I saw 50 Guest online on my page. A look in the statistics shows some googlebots visiting my page (IPs: 64.86.80.X) at once.

I'm proud of getting indexed by google but we may filter some Searchmaschine bots and prevent them for count as visitors.

Comments

ax’s picture

dup of [Allow excluding certain hosts (myself,cron) from access logs | http://drupal.org/node/view/696]. please discuss this issue there. feel free to edit (the title) to better reflect the wanted feature.

ax’s picture

marking this ACTIVE again after feedback from jeremy (author of statistics.module):

For what it's worth, this is not a duplicate but a different feature
request.  The earlier request is regarding access logs.  This request is
regarding the Who's Online block, which no longer uses the access logs.
Adding a fix for the old request will not address this new one (and
wouldn't have even if the Who's online box still used the access logs)

Regardless, I still think the new request is a bad idea.
ax’s picture

another (earlier) opinion from jeremy (would be nice if you could reply via web to keep things together):

-1

Three reasons:

  1) It would be a major waste of time to try and maintain a search
engine blacklist.

  2) As far as Drupal is concerned, there really are 50 guests online at
that time...  That they're not human is a technicality, the fact of the
matter is that they are consuming site resources.

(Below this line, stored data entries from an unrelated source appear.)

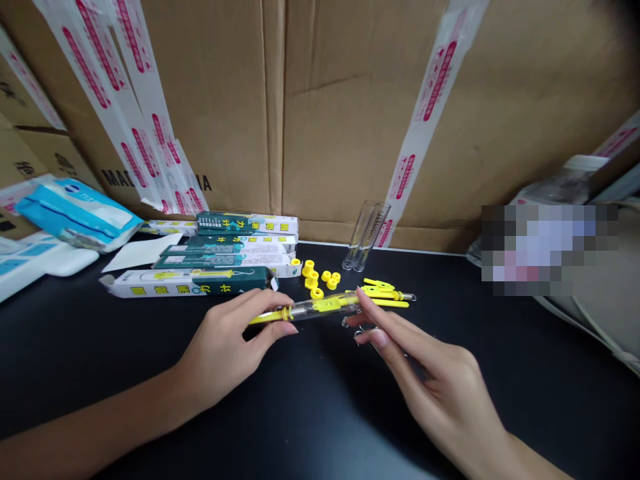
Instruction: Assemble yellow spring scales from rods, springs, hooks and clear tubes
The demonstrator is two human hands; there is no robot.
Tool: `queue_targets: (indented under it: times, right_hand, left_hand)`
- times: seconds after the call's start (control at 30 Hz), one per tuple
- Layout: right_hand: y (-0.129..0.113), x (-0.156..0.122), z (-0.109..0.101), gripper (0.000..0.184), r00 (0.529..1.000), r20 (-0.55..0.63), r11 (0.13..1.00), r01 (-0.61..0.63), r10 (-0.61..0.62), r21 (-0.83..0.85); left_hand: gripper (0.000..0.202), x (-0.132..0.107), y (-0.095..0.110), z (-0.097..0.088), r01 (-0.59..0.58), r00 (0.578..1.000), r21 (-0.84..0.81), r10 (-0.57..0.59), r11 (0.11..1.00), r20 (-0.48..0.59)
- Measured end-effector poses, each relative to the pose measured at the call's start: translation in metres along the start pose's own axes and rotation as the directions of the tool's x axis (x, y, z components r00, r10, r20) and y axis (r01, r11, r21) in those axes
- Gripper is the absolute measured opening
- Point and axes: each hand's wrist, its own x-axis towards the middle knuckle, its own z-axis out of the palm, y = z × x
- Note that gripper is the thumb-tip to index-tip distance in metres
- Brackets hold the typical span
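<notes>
My left hand (235,343) and my right hand (420,373) together hold a clear tube with yellow parts inside (313,308) level above the black table (300,407). The left fingers pinch its yellow left end. The right fingertips close on its right end. Just behind it lie several small yellow caps (317,277) and some thin yellow strips (383,293). Two empty clear tubes (365,235) lean against the cardboard wall.
Several long green-and-white boxes (220,260) are stacked at the back left. A blue-and-white packet (75,213) and white items lie at the far left. Taped cardboard boxes (310,113) form the back wall. A pale bag-like object (575,267) sits at the right.
</notes>
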Motion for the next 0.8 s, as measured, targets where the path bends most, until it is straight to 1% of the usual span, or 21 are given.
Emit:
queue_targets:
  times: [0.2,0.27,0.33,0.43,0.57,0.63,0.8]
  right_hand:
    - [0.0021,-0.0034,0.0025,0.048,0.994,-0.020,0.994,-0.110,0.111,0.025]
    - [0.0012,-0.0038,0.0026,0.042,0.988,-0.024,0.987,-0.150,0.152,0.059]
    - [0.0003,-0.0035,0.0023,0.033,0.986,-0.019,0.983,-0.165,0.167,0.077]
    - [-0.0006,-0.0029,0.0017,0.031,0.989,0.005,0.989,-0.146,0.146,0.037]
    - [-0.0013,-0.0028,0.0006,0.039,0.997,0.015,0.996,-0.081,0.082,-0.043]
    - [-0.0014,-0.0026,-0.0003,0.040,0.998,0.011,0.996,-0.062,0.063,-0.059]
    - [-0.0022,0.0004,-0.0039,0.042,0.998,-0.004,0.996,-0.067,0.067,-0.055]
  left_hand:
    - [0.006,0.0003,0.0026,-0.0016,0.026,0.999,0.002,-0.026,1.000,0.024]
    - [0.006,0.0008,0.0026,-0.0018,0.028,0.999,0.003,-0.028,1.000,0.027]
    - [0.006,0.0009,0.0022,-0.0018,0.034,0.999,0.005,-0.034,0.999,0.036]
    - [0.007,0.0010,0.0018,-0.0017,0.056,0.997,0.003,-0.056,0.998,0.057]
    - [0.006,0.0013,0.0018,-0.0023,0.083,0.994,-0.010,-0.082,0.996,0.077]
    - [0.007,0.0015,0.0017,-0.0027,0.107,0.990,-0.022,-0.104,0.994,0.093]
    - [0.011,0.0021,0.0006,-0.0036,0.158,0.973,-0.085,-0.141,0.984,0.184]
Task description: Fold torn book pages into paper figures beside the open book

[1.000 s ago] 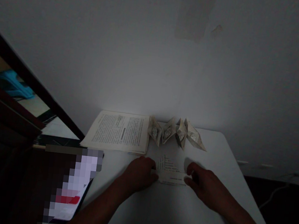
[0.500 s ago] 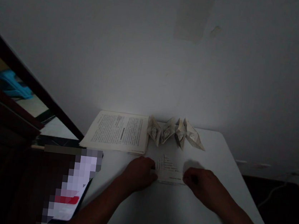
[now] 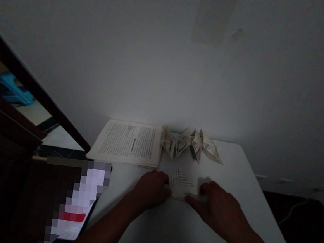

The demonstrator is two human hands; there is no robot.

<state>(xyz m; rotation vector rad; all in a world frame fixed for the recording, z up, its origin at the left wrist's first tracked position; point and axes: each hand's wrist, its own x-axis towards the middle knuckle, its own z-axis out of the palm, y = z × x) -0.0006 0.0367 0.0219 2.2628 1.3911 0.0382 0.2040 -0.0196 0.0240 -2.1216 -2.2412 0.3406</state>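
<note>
Fingers of my left hand point(image 3: 152, 188) rest at the left end of the folded paper point(image 3: 182, 184); I cannot tell whether they pinch it. On my right hand point(image 3: 216, 205), the thumb is spread from the curled fingers, its tip at the paper's near edge. That paper lies on the table point(image 3: 235, 163) between both hands, its printed peak pointing away from me. Behind it sits a row of paper boats point(image 3: 182, 144), beside a stack of printed pages point(image 3: 128, 143).
</note>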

  3) You can configure the block to show active users over the past n
minutes.  Set n to something low like 5 minutes and you'll only see
activity for the past 5 minutes...  thereby minimizing any negative
affects you may perceive in the numbers reflected in the who's online box.
ax’s picture

and another opinion from Chris Johnson, copied from the "Allow excluding certain hosts (myself,cron) from access logs" feature request:

Excluding certain hosts (cron, myself, search bots) from access logs is a slightly 
different problem than excluding them from the "who's online" listing. Although 
currently the "who's online" block is provided by the statistics module, it really 
does not need any of the logging or any other part of the statistics module to 
function. It works using the core required sessions table.

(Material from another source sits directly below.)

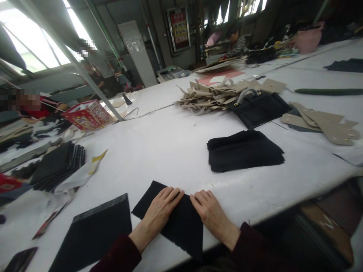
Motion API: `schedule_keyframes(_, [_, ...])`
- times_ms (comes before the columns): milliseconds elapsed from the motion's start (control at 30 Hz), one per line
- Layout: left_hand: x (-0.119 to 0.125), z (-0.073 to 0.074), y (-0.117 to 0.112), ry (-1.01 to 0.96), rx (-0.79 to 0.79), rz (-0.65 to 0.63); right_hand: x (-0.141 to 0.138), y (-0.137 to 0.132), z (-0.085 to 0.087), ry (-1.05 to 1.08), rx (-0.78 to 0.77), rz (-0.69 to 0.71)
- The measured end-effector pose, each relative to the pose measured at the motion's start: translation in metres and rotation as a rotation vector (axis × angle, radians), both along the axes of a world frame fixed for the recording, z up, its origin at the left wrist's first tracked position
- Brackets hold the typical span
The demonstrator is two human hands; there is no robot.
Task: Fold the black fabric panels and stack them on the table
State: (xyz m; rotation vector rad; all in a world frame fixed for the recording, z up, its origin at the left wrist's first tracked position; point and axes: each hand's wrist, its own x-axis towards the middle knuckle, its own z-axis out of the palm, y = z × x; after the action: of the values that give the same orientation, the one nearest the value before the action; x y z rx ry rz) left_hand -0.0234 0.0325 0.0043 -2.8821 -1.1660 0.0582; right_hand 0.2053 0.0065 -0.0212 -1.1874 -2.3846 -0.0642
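Observation:
A flat black fabric piece (181,223) lies at the near edge of the white table, partly covered by my hands. My left hand (161,207) rests across it, fingers together and curled over its far edge. At the piece's far right corner, my right hand (211,213) has its bent fingertips closed on the edge. Both thumbs are hidden. To the left lies another black piece (99,230) with a shiny grey strip along its top. A stack of black pieces (244,151) sits beyond my right hand.
Farther back on the table (159,139) are a black handbag (261,109), a heap of beige pieces (210,96) and beige straps (323,121). A slanted pole (93,87) and a red patterned bag (87,115) stand left. Other people sit and stand behind.

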Motion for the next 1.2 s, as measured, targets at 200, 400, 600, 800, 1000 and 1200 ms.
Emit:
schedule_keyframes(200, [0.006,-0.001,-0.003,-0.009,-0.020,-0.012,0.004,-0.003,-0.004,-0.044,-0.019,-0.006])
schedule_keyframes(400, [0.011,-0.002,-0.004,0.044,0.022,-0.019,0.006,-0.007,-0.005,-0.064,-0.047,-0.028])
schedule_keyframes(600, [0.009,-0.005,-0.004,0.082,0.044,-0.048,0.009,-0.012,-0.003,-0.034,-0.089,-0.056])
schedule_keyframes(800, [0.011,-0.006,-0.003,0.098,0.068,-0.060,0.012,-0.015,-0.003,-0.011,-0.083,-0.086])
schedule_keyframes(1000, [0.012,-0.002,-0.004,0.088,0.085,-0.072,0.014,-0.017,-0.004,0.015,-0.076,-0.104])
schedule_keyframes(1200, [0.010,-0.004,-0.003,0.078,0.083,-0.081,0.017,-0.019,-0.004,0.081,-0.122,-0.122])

I suggest removing the "who's online" block from statistics.module, and then adding 
the capability to filter out a small list of hosts from the statistics access logs.

now who takes this? ;)

jeremy’s picture

Component: statistics.module » user.module

The "Who's online" block is no longer part of the statistics.module.

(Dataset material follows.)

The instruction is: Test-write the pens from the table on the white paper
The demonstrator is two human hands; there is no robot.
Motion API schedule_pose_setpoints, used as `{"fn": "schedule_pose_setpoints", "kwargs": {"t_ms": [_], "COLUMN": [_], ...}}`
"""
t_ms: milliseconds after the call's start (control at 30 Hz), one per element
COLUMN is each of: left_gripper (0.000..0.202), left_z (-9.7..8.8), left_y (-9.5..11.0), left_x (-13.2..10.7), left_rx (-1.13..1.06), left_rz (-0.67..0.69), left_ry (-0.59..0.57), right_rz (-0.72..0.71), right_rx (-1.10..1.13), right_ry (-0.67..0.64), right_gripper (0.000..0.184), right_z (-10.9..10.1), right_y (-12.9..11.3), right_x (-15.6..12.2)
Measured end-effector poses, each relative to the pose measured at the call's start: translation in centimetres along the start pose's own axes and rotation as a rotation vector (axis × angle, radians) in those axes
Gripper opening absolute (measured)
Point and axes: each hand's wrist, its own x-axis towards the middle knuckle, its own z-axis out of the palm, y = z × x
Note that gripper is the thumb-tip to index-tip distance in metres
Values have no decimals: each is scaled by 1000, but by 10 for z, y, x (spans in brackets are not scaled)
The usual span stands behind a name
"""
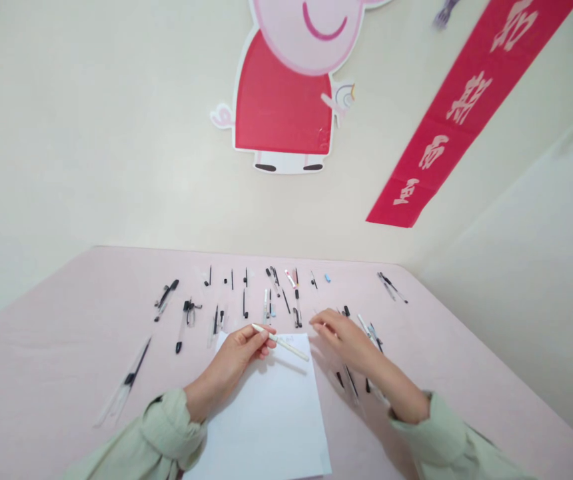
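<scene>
My left hand (249,343) is closed around a slim white pen (289,347). The pen points down to the right above a white sheet of paper (266,413), which has faint small writing near its top edge. To the right of the sheet, my right hand (344,337) is raised over the table, its fingers loosely bent and apart, with nothing visible in them. Beneath my right hand and forearm lie pen parts (350,380), partly covered by the arm. A clear pen barrel with a black cap (297,317) rests just beyond the sheet.
A pink-covered table (56,360) holds several taken-apart pens, including a long clear one (125,383) at left and a pair (391,287) at far right. A small blue piece (327,277) lies at the back. Behind is a wall with a pig cutout (284,100) and a red banner (461,107).
</scene>
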Motion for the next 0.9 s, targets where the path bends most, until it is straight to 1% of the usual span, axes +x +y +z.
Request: {"fn": "schedule_pose_setpoints", "kwargs": {"t_ms": [67,100,167,200,300,400,467,533,667,733,800,900], "left_gripper": [38,37,36,36,36,37,37,36,37,38,38,37], "left_z": [0,-1,-1,-1,0,0,0,0,-1,-1,-2,-2], "left_y": [-2,-2,-2,-2,-2,-3,-4,-4,-4,-4,-4,-4], "left_x": [1,1,2,2,3,3,3,4,5,5,5,5], "left_rx": [6,4,-7,-15,-31,-48,-63,-77,-92,-82,-51,22], "left_rz": [6,9,14,16,25,20,14,12,7,10,18,33], "left_ry": [8,16,32,38,44,47,47,46,43,40,36,32], "right_rz": [76,163,265,316,434,497,512,511,491,460,414,342], "right_rx": [-220,-334,-410,-439,-485,-494,-481,-451,-331,-225,-93,111], "right_ry": [6,12,50,68,95,108,122,145,218,236,223,177], "right_gripper": [17,17,20,22,25,25,23,21,16,14,17,22], "right_z": [-20,-29,-39,-41,-35,-19,-12,-9,-19,-25,-27,-18], "right_y": [19,30,49,58,78,88,91,92,87,77,63,34], "right_x": [28,43,71,83,110,123,126,126,123,118,107,80]}}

Reassigned to the 'user.module' which now generates the "Who's online" block.

ax’s picture

Title: filter searchengine-Bots in statistics / 'who is online' » filter searchengine-bots / cron.php / ... in 'who is online'
ceti’s picture

Version: » 4.6.1

Ah, so that's what that surge of users is. And I was beginning to worry that a full time hackjob was happening! This spidering ends up in the stats as well, so it does make it hard to tell what's going on with Anonymous users though. I guess there's no way of filtering this out by IP, but knowing the IP of incoming searches from google or other engines would be nice. Anyone have a list?

magico’s picture

Title: filter searchengine-bots / cron.php / ... in 'who is online' » Do not count searchengine-bots in the 'who is online' block
Version: 4.6.1 » x.y.z

I don't think that maintaining a list of IP's will be a solution.
Instead if we could detect the "User-agent" when the session begins and then mark that as a "spider", we can then apply a filter.

RobRoy’s picture

Version: x.y.z » 6.x-dev
Status: Active » Closed (duplicate)